Cela me laisse un peu de temps pour une de ses délicieuses histoires que l’épicurien Abel Michea racontait à Nounouchette, l’hiver, au coin du feu. Je l’ai déjà évoquée dans un billet sur une vieille dame de Béziers (11 février 2011), à savoir le mythique stade des Sauclières. Elle avait pour décor justement la, vraiment bien surnommée, route « boissonnière » empruntée aujourd’hui.
« Verse-moi ma Nounouchette un verre de Meursault, je vais te la dire la vérité sur la cuite de Zaaf. Zaaf, tu le connais. On a été chez lui à Alger. C’était en 1950. L’étape Perpignan-Nîmes. Encore une où Râ, comme disent les cruciverbistes, faisait des heures supplémentaires. Tu avais beau avoir une feuille de chou sur la cafetière, tu sentais quand même passer le truc. Alors, de temps en temps, un petit coup de Roussillon, histoire de s’humecter les papilles… Et finalement, c’est Abdel Kader qui a trinqué. Zaaf, il avait pris la tangente avec un pote à lui, Molinès. Et il pensait bien la gagner son étape. Il n’avait rien négligé pour cela. Surtout les « conseils » d’un copain belge qui lui avait vanté les mérites de petites pilules « comme ça ».
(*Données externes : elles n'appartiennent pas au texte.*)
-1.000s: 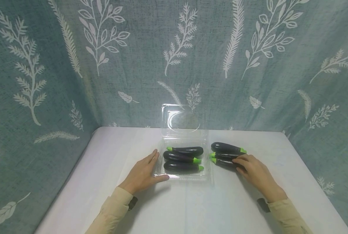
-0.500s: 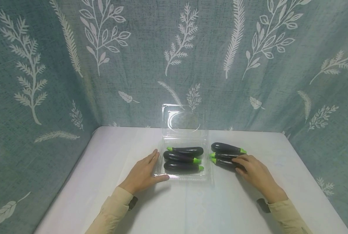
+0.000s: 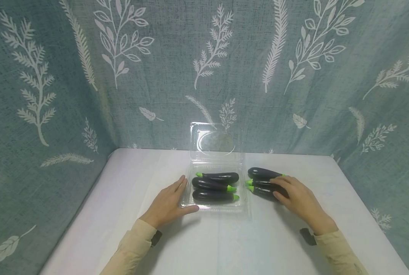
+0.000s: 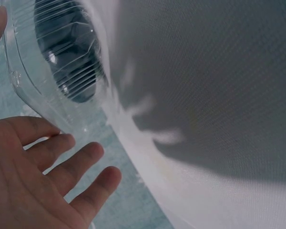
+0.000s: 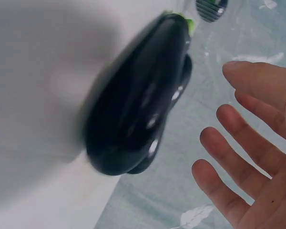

Et le coureur belge, grand ami de Zaaf, lui avait remis la boîte, sans comme dit le prospectus, préciser la posologie. Voilà donc mon Abdel Kader qui prend un peu plus de pilules qu’il eût été … enfin, disons normal… Si tu avais vu Zaaf tanguer sur la route, la balayer, éviter … un platane, avant de s’écrouler dans un fossé, en bordure d’un vignoble. Et il allait peut-être bien tomber dans les pommes quand un vigneron lui passa sa gourde. Zaaf ne buvait pas de vin. Mais il s’aspergea le visage, la nuque. À tel point que, quand on s’empressa autour de lui, il puait le pinard. Et tout aussitôt naquit la légende de la biture sensationnelle. Tu vois, ma Nounouchette, comme il faut toujours se méfier des apparences et des mauvaises langues. »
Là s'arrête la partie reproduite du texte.